[lbo-talk] Self-Consciousness (was Re: Shakespeare)

Chris Doss lookoverhere1 at yahoo.com
Tue Dec 11 14:44:11 PST 2007


--- andie nachgeborenen <andie_nachgeborenen at yahoo.com> wrote:
>
> I don't think this is enough. Everything that has
> any
> kind of intentionality, taking that to mean
> "aboutness" without any implication of
> consciousness,
> so a thermometer that registered the local
> temperature
> has intentionality in this sense -- anyway,
> everything
> like that occupies a particular and generally moving
> spatiotemporal vantage point.

To be technical, I think it would be better to say that they have a spatiotemporal vantage point in which things occur, because (from the POV of the particular awareness), there is no difference between it moving between stuff and stuff moving around it. "I am not the center of the universe" is not inherent in experience per se.

The thermometer has no intentionality fur sich. It has no intentionality at all unless an ovserver comes around and says, "wow look at this level of mercury! It sure is hot." If simply reacting to variations in the environment is intentionality, everything in the universe has it.

Say you
> it
> requires what Kant thought experience requires,
> perceptions of spatially differentiated causally
> interacted substances that continued over time.

I think Kant (and Heidegger) were right about their account of the structure of human experience (or any kind of experience we could imagine being), but I think their accounts presuppose that all beings that experience have a notion of space and time, something I am not sure is true. Probably time, but I can imagine a sedentary, aware creature with no notion of space. Sort of a highly advanced barnacle. I think this depends on the senses with which you are equipped. Hearing for instance gives notions of loudness and softness, but not distance in itself, and direction of if you have more than one ear. Smell gives you intensity, but not distance.

(I
> think dinosaurs had this, at least some of them.)
> The
> fact that the perceptions are located somewhere in
> time and space, that they do not involve a view from
> nowhere, doesn't seem to me to get at the difference
> between "I" and "S/he."

I wsn't saying it did. I pointed out later the difference between experience located in a self, and being aware of the self as such. (I am using "self" and "first-person POV" more or less synonymously.) I think much of animal experience below a certain point (somewhere in the higher vertrebrates, I suppose) would probably, if it could be verbalized, be more of the character of "things are happening" rather than "things are happening to me."

I
> don't think I am assimilating the 1st person POV to
> self consciousness, which is consciousness of myself
> as a self (among other selves who are likewise
> consciousness of me and me of them).

Why does conciousness of myself as a self require the existence of other selves? "Self" requires the notion of "I am not that other stuff," which you figure out once you try to move the sun by force of will and it doesn't work. I've never really bought this line of reasoning by Hegel.

Here I just
> mean
> a sense that there isn't just a bundle of
> perceptions
> from a particular view, but that they are someone's
> -- mine, in particular. I think your account allows
> first personhood to adhere to a Humean bundle of
> perceptions even if there is no one there.

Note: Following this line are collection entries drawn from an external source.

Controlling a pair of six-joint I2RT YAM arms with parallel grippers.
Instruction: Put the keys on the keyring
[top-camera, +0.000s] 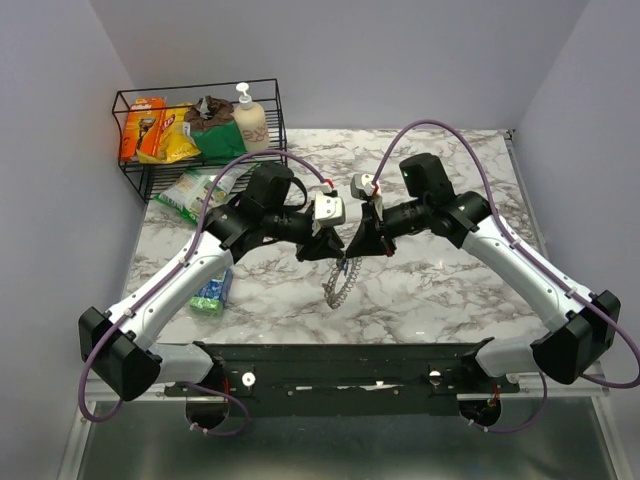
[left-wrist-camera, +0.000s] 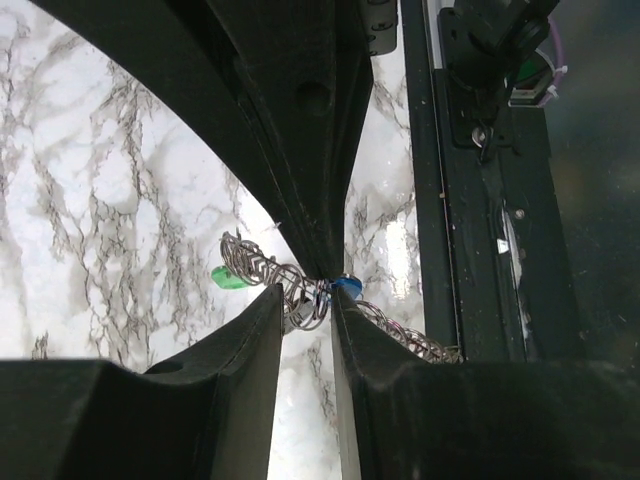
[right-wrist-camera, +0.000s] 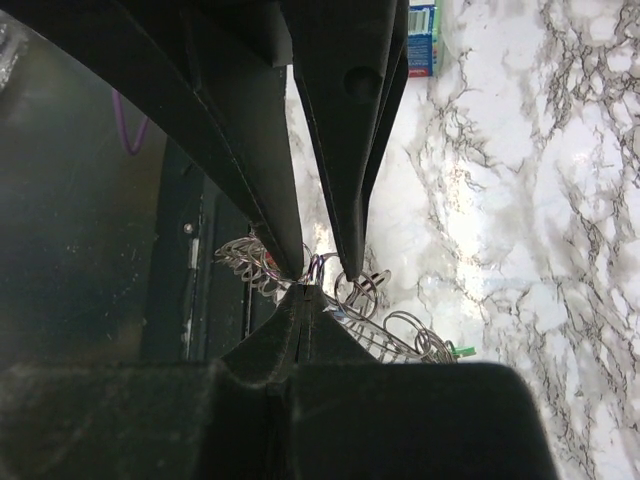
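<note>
The keyring (top-camera: 338, 282) is held up in the middle of the top view, over the marble table (top-camera: 450, 290). A green key (left-wrist-camera: 228, 278) and a blue key (left-wrist-camera: 347, 285) seem to be on it; other keys cannot be seen. The ring is pinched tight by the right gripper (right-wrist-camera: 300, 300). The left gripper (left-wrist-camera: 308, 300) is a little open, with ring wire in the gap.

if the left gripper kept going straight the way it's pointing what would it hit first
The keyring, sitting right at the left gripper's tips. Just behind it is the right gripper, which pinches the same keyring. Depth there is hard to judge.
</note>
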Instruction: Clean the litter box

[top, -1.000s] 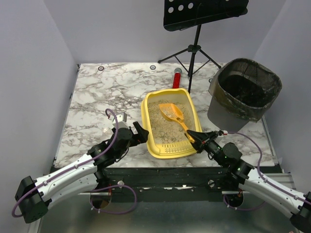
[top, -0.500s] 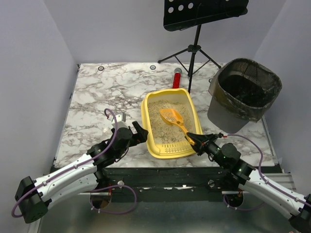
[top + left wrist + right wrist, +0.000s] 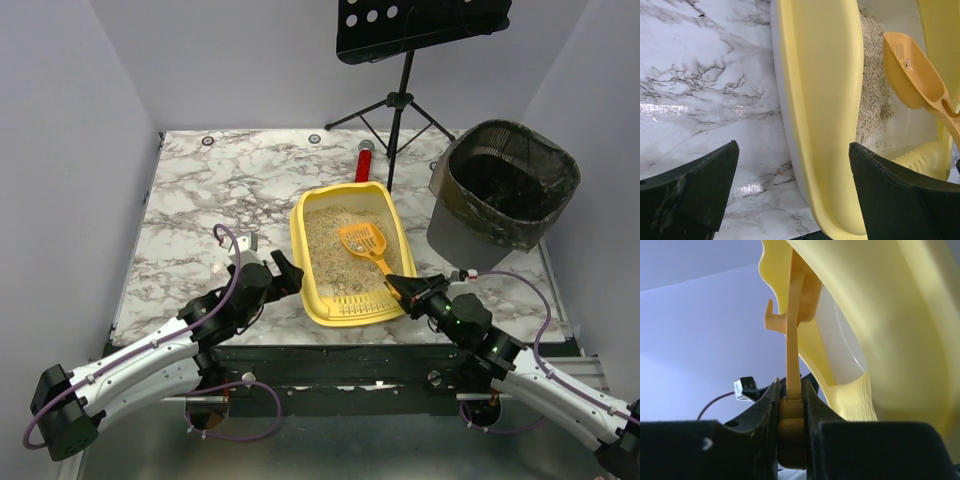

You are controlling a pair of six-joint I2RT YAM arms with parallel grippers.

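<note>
The yellow litter box with beige litter sits on the marble table near the front edge. My right gripper is shut on the handle of the orange slotted scoop, whose head is held over the litter. In the right wrist view the fingers clamp the handle beside the box wall. My left gripper is open. In the left wrist view its jaws straddle the box's left wall, one finger over the table, one over the inside. The scoop shows there too.
A black mesh bin with a dark liner stands at the right. A black music stand rises behind the box, with a red object lying by its foot. Marble table extends left of the box.
The scoop head has moved a little right and toward the near end of the box, turning so its slots face up. The left arm has barely moved.
</note>
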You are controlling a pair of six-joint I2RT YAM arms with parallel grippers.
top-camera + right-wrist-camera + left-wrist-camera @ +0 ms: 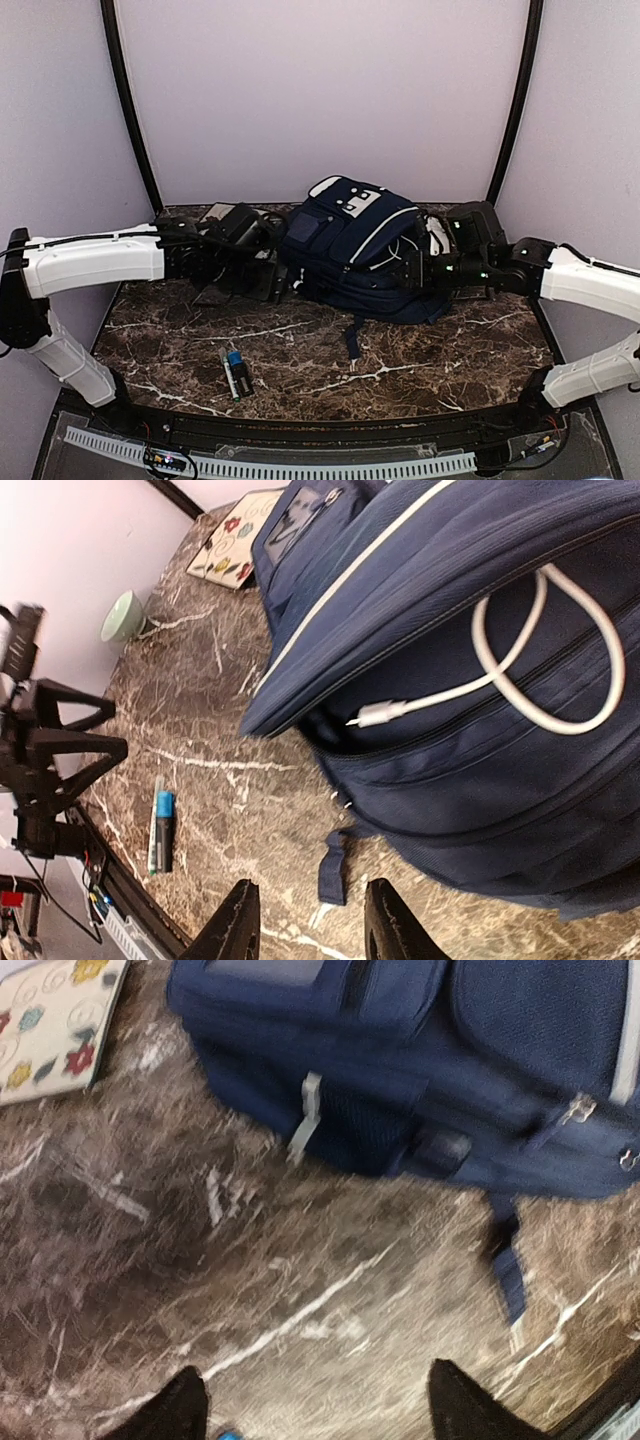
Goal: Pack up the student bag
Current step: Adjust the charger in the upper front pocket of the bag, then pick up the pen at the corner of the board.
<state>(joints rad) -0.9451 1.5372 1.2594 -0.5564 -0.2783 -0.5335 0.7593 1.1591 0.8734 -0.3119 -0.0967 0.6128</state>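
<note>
Plainly the bag [350,250] lies at the back middle of the surface [430,350], its main zip gaping with a white cable [440,697] looping out. Both hands are released and empty: the left hand [318,1385] is spread wide over bare marble beside the bag, and the right hand [312,890] is part-open just by the opening. I judge the cable wants tucking in first. Lift the flap and push it deep past the zip line before fetching the pens [235,372] and notebook [50,1030].
</note>
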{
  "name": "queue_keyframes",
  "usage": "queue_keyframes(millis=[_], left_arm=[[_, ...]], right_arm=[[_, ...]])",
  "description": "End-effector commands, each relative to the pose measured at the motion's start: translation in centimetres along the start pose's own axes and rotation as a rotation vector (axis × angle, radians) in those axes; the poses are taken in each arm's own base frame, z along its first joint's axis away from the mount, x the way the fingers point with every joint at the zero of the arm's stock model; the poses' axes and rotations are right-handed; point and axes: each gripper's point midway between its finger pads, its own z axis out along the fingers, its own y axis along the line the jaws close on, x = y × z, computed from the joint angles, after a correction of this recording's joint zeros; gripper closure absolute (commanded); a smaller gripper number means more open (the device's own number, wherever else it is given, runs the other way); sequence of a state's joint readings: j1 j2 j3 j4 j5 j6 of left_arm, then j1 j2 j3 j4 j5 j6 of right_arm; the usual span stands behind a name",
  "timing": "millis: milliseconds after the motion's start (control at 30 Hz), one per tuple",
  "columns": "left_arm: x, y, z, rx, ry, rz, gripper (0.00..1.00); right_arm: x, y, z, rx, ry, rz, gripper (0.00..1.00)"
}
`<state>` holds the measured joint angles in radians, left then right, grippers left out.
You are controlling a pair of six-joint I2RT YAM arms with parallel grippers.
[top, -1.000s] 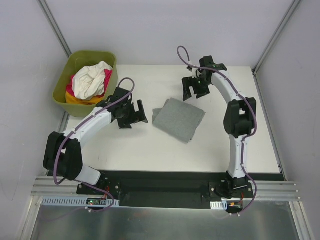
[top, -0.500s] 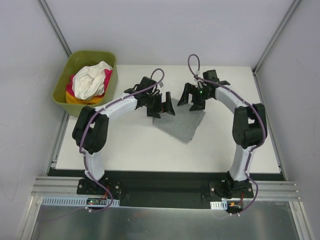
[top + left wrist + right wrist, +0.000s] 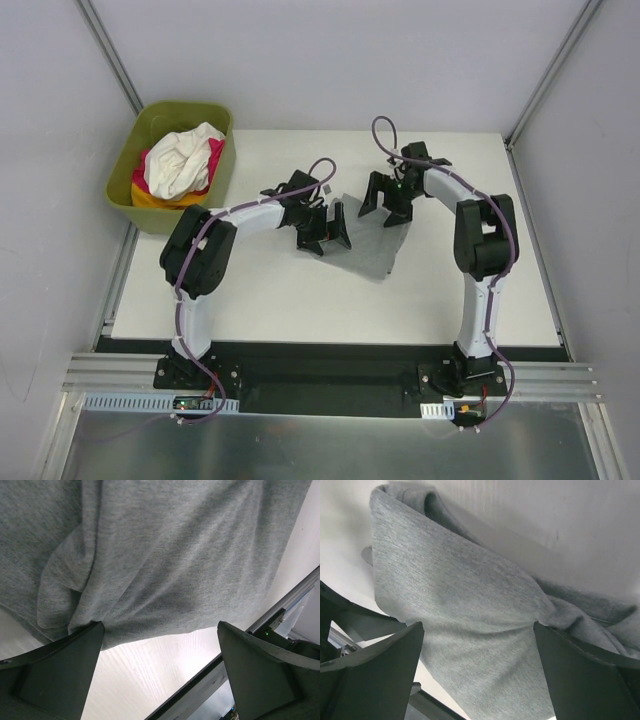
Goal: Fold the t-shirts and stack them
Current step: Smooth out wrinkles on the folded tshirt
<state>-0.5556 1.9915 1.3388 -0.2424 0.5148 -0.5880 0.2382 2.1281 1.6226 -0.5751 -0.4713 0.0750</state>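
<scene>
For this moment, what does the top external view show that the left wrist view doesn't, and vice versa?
Only the top external view: the olive-green tub holding the white, pink and orange-yellow t-shirts, the open right gripper at the grey t-shirt's far side, and both whole arms. Only the left wrist view: a soft crease bunched at one side of the grey fabric, and its edge lying on the white table between the fingers. Both: the grey t-shirt and the open left gripper at it.
</scene>
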Motion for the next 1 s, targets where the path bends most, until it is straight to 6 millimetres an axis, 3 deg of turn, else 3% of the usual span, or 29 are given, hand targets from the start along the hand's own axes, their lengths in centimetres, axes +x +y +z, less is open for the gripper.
queue_keyframes(millis=[0,67,133,233,300,367,400,433,500,567,633,700,733,833,967], left_arm=[[3.5,-0.3,0.8,-0.038,0.071,0.007,0.01],[4.3,-1.8,0.8,-0.015,0.074,0.009,0.01],[5.9,-3.6,1.2,0.001,0.097,0.048,0.01],[6.0,-5.1,-0.3,-0.004,0.037,0.114,0.01],[5.3,-6.5,-2.5,0.017,-0.032,0.149,0.01],[4.6,-7.3,-4.5,0.016,-0.105,0.178,0.01],[4.3,-7.4,-5.1,0.010,-0.132,0.188,0.01],[3.8,-7.0,-5.5,-0.010,-0.161,0.190,0.01],[3.1,-6.8,-6.4,-0.027,-0.204,0.198,0.01],[1.8,-6.2,-6.6,-0.031,-0.218,0.178,0.01],[0.3,-7.1,-6.8,0.010,-0.221,0.175,0.01],[-0.6,-7.0,-5.6,0.019,-0.193,0.169,0.01],[-1.7,-8.0,-5.7,0.037,-0.208,0.189,0.01],[-2.4,-8.7,-4.0,0.072,-0.165,0.196,0.01],[-2.3,-6.4,-0.6,0.031,-0.101,0.163,0.01]], right_arm=[[-2.3,0.2,-2.4,0.055,-0.055,-0.151,0.03],[-4.1,0.8,-4.5,0.106,-0.103,-0.207,0.03],[-4.5,0.9,-6.6,0.154,-0.127,-0.230,0.03],[-5.2,1.7,-10.2,0.193,-0.225,-0.251,0.03],[-4.8,1.8,-11.6,0.192,-0.269,-0.255,0.03],[-4.1,2.7,-14.3,0.171,-0.345,-0.232,0.03],[-2.7,1.7,-13.5,0.172,-0.336,-0.207,0.03],[-2.1,2.2,-15.0,0.156,-0.378,-0.202,0.03],[-0.8,1.4,-15.0,0.151,-0.386,-0.155,0.03],[1.7,0.3,-14.4,0.150,-0.354,-0.101,0.03],[3.8,-0.8,-13.1,0.157,-0.303,-0.067,0.03],[5.1,-1.1,-12.5,0.141,-0.279,-0.030,0.03],[6.3,-1.6,-11.6,0.130,-0.244,-0.008,0.03],[7.4,-2.2,-10.3,0.117,-0.214,0.051,0.03],[8.7,-3.2,-8.5,0.109,-0.157,0.100,0.01]])
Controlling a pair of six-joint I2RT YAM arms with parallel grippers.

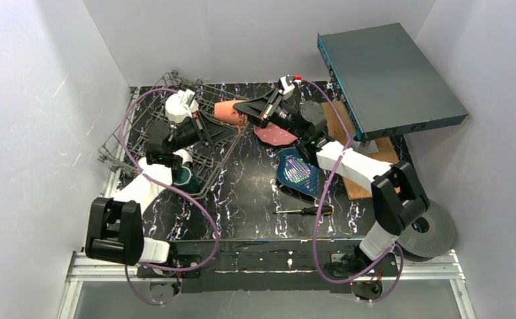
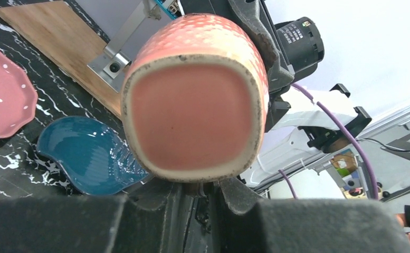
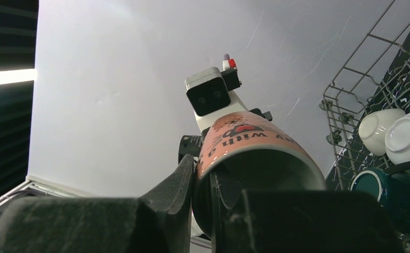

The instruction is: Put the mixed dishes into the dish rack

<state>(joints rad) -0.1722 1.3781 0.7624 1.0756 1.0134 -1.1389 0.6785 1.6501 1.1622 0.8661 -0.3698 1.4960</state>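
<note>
The small salmon cup [image 1: 227, 111] hangs on its side over the dish rack's [image 1: 117, 143] right edge. My right gripper [image 1: 247, 114] is shut on its rim, one finger inside and one outside [image 3: 216, 184]. My left gripper [image 1: 228, 129] sits right under the cup's base [image 2: 194, 121], its jaws close together on a small brownish part below it [image 2: 198, 191]. Two white bowls [image 3: 374, 129] and a teal cup [image 3: 374, 184] are in the rack. The pink dotted plate [image 1: 275, 136] and blue leaf plate [image 1: 297, 171] lie on the table.
A flat teal-grey box [image 1: 388, 76] leans at the back right over a wooden board [image 1: 364, 169]. A screwdriver [image 1: 305, 211] lies near the front edge. The rack [image 3: 350, 79] is tilted against the left wall.
</note>
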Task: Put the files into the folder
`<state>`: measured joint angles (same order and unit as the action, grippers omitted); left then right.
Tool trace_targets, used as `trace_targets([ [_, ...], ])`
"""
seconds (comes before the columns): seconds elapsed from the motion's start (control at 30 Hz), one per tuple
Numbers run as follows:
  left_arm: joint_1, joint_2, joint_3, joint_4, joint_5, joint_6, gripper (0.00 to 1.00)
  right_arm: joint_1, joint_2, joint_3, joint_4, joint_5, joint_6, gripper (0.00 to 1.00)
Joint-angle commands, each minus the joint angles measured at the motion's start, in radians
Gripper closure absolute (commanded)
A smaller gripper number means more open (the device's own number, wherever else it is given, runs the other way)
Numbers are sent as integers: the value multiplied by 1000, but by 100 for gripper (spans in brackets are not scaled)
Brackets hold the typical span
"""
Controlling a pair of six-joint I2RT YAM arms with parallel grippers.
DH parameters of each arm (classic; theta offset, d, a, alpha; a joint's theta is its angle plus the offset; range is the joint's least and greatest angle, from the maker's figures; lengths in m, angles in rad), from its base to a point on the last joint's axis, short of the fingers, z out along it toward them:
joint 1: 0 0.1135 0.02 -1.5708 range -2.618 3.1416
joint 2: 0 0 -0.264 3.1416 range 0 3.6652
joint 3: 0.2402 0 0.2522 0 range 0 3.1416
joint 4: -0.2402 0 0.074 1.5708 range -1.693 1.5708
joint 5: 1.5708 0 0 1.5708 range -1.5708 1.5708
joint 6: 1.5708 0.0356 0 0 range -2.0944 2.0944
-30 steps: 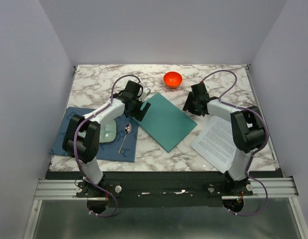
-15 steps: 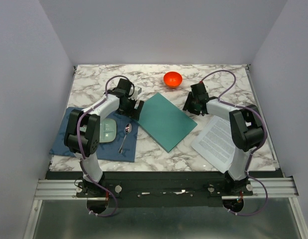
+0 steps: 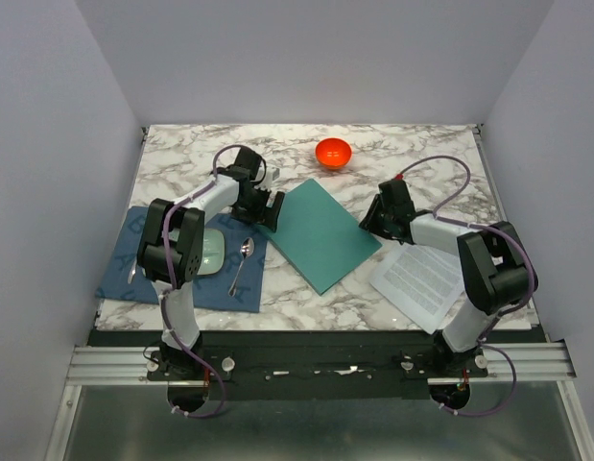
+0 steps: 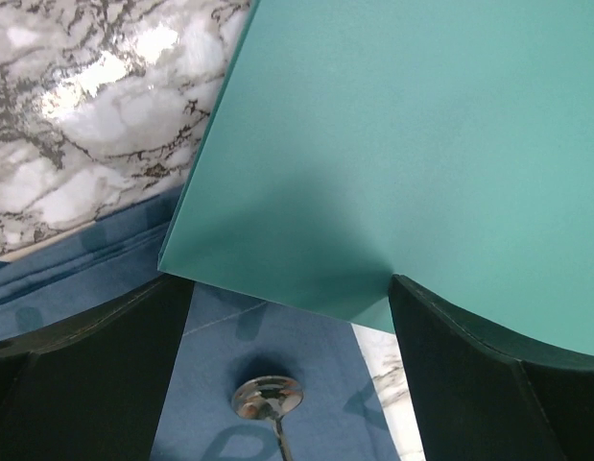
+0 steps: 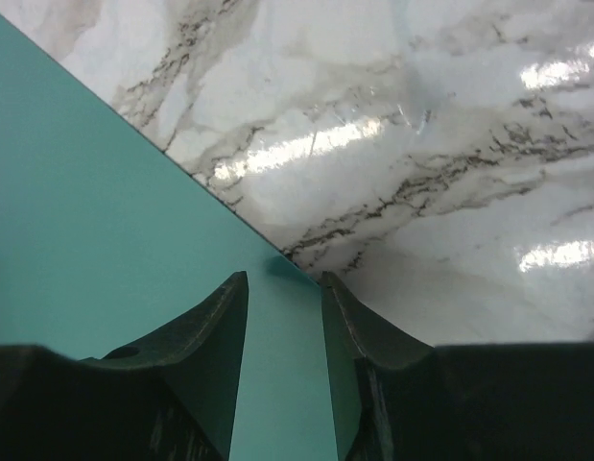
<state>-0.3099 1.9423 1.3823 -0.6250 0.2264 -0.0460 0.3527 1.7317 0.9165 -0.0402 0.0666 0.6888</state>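
Note:
The teal folder [image 3: 320,233] lies closed and flat on the marble table, turned at an angle. The files [image 3: 421,281], white printed sheets, lie to its right by the right arm. My left gripper [image 3: 268,209] hangs wide open over the folder's left corner [image 4: 277,259], its dark fingers [image 4: 95,375] far apart with nothing between them. My right gripper [image 3: 371,223] sits low at the folder's right edge [image 5: 133,221]. Its jaws [image 5: 284,280] stand narrowly apart, one finger over the teal cover and the other along the edge by the marble.
A dark blue cloth mat [image 3: 143,279] at the left carries a pale mint plate [image 3: 212,252] and a metal spoon [image 3: 241,264]; the spoon's bowl [image 4: 268,399] shows below the left gripper. An orange bowl [image 3: 333,152] stands at the back centre. Walls enclose three sides.
My right gripper has come nearer and lower onto the folder's right edge, and its jaws have narrowed. My left arm has swung while its gripper stays open at the folder's left corner.

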Motion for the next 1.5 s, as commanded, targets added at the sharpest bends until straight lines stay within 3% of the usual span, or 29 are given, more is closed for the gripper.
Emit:
trace_targets([
  [0.0, -27, 29, 35, 45, -32, 18, 1, 12, -79, -117, -38, -31, 23, 56],
  [0.53, -169, 102, 139, 50, 11, 38, 1, 43, -406, -415, -56, -90, 54, 59],
  [0.63, -172, 110, 159, 42, 5, 37, 1, 43, -443, -415, -101, -80, 48, 42],
  [0.67, -170, 109, 164, 35, -2, 41, 1, 43, -454, -401, -145, -73, 48, 31],
  [0.77, -160, 100, 188, 7, -39, 67, 1, 43, -517, -364, -231, -43, 60, 18],
  [0.97, -135, 23, 193, -36, -55, 83, 1, 48, -646, -407, -279, -141, 130, 21],
  [1.1, -135, -51, 138, -74, -42, 93, 1, 117, -744, -514, -199, -212, 211, 26],
  [1.27, -138, -155, 24, 39, -140, 89, 1, 337, -888, -597, -103, -231, 346, 29],
  [1.47, -120, -25, 159, 103, -367, 69, 1, 453, -873, -743, 204, -237, 555, 27],
])
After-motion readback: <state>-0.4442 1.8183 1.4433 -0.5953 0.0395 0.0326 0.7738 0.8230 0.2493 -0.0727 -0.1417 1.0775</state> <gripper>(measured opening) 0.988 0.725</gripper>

A Humean bundle of perceptions would be a self. It would be a totally incoherent self and wouldn't know it was a self, but that's a different issue.


>
> Some people, like John Searle, have this deeply held
> belief, but I think there is no basis for it. In one
> sense what you and Searle say has to be wrong. We
> think and experience in virtue of the activities of
> out central nervous system (bundles of neurons) and
> unless you believe in magic there is in a way
> nothing
> more to experiencing than the biochemical
> interactions
> of our neurons with each other and the world.

But obviously there is something more to experience, or I (or the POV that is signified by "I") would not exist. The belief that you get awareness out of a bunch of unaware stuff is what looks like belief in magic, in my opinion. I suspect that something is deeply wrong somewhere with the reigning paradigm. Not that I have a better one.

At the same time, I am not sure that
> there is any difference in kind beyond complexity,
> flexibility, ability to adapt to novel situations,
> etc., between us and thermometers.

The difference is that thermometers do not react. There are not a POV.